Seaswarm: Why Do Robots So Often Disappoint?

The range of jobs robots can theoretically do keeps growing. One of the most desirable is cleaning up oil spills. Researchers have been looking for ways to delegate this job to robots for years. One MIT project, Seaswarm, sent out swarms of oil-drinking robots to gather oil in nanowire meshes. Powered by a solar panel, each of these robots sends a flexible conveyor belt onto the water. The belt repels water and gathers oil, collecting the oil in the robot’s head. The conveyor belt goes back into the water, using solar powered continuous motion to gobble up the oil.

The robots, 16 by 7 feet in size, can hold up to 20 times their weight in oil.
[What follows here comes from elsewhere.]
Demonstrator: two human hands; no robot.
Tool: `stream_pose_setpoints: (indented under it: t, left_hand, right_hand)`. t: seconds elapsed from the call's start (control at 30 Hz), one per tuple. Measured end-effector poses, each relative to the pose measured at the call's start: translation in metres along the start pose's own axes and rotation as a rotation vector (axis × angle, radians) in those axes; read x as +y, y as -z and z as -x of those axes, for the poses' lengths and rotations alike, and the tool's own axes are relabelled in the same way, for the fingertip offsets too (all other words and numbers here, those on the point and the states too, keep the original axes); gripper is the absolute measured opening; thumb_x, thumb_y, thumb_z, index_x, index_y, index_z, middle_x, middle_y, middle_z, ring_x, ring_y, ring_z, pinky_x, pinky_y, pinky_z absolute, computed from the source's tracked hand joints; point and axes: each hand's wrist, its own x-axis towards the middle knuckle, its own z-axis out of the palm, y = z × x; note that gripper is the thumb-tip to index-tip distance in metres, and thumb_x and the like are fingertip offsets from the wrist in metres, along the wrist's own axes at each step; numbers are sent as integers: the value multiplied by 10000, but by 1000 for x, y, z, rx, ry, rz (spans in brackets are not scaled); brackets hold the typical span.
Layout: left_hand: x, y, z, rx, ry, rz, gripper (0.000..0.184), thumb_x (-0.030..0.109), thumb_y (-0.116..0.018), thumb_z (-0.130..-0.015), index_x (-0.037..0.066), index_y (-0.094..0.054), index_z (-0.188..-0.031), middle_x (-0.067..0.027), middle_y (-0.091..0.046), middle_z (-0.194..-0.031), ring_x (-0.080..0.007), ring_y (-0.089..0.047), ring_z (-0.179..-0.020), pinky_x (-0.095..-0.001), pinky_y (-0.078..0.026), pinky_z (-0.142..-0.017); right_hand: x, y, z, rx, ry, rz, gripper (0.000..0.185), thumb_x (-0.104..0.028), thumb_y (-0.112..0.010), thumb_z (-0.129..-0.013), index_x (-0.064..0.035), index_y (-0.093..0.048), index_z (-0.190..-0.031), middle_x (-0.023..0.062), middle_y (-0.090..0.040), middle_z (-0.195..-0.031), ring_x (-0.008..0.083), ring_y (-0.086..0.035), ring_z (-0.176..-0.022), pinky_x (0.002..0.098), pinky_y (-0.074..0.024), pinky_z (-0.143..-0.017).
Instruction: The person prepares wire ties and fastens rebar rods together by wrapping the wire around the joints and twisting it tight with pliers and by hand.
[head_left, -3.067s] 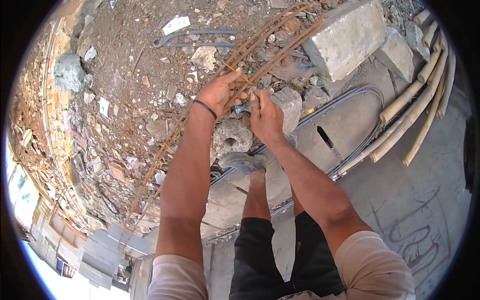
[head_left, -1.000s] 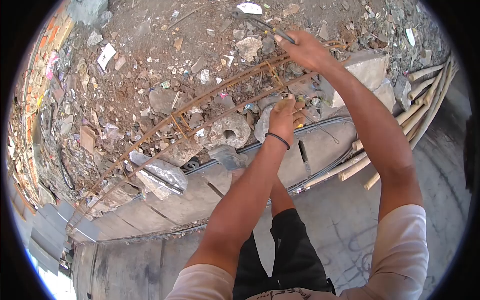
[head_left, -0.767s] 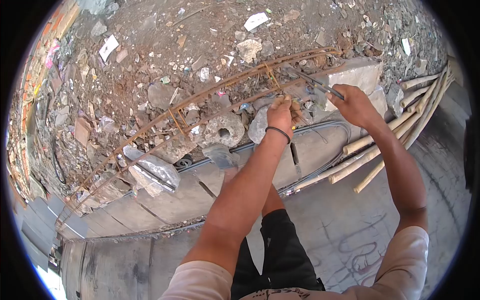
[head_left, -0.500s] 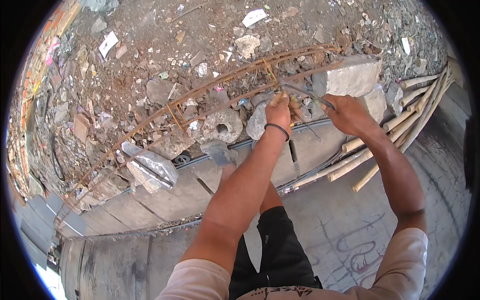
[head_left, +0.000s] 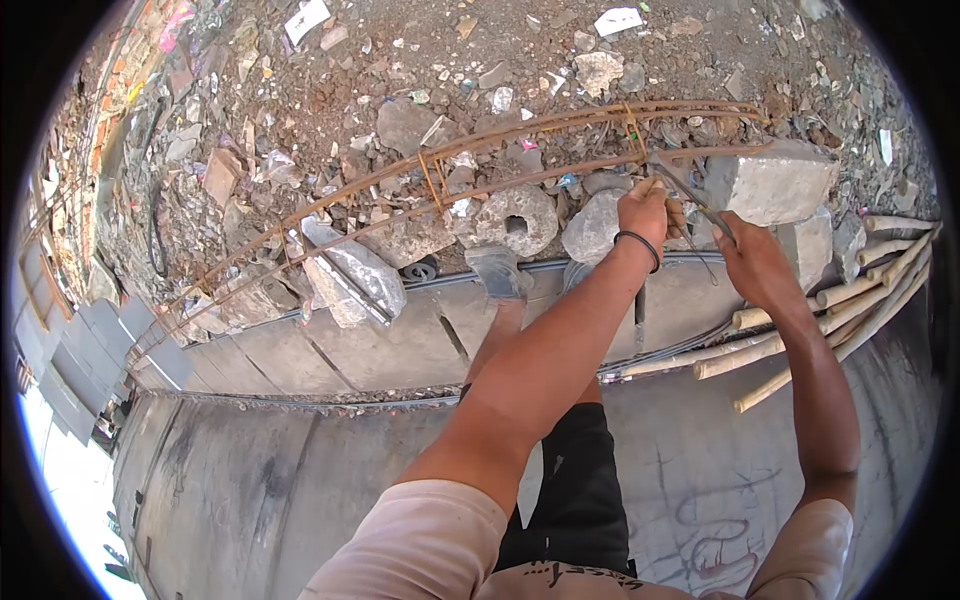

In 2010, there were a couple of ideas about how to deal with the oil: either burning it in situ or offloading it into tankers for reuse.

The idea is to send out thousands of the robots at once, with GPS and WIFI to help them organize themselves and their work. With very little human input, the Seaswarm could steadily clean up an oil slick without endangering humans.

Progress?

In 2010, Seaswarm promised it could clean up the Gulf in a month. A decade later, it’s being suggested as a possible solution for the oil spill in Mauritius. But Seaswarm is still in the simulation stage.

In fact, even with the COVID-19 pandemic pushing automation beyond expectations, only 1.3% of U.S. companies have made serious investments in robots. New ideas in robotics come up constantly, but rarely get beyond the proof of concept stage. A few types of robots work well and consistently, so companies will invest in them.

The rest — including swarms of floating conveyor belts sopping up oil spills — stay in the R & D stage for decades. They make headlines, but they don’t make money. Most companies don’t want to take the risk with these exciting but unproven ideas.

Experts say that incremental improvements are most likely to be the right goal for robotics in the foreseeable future.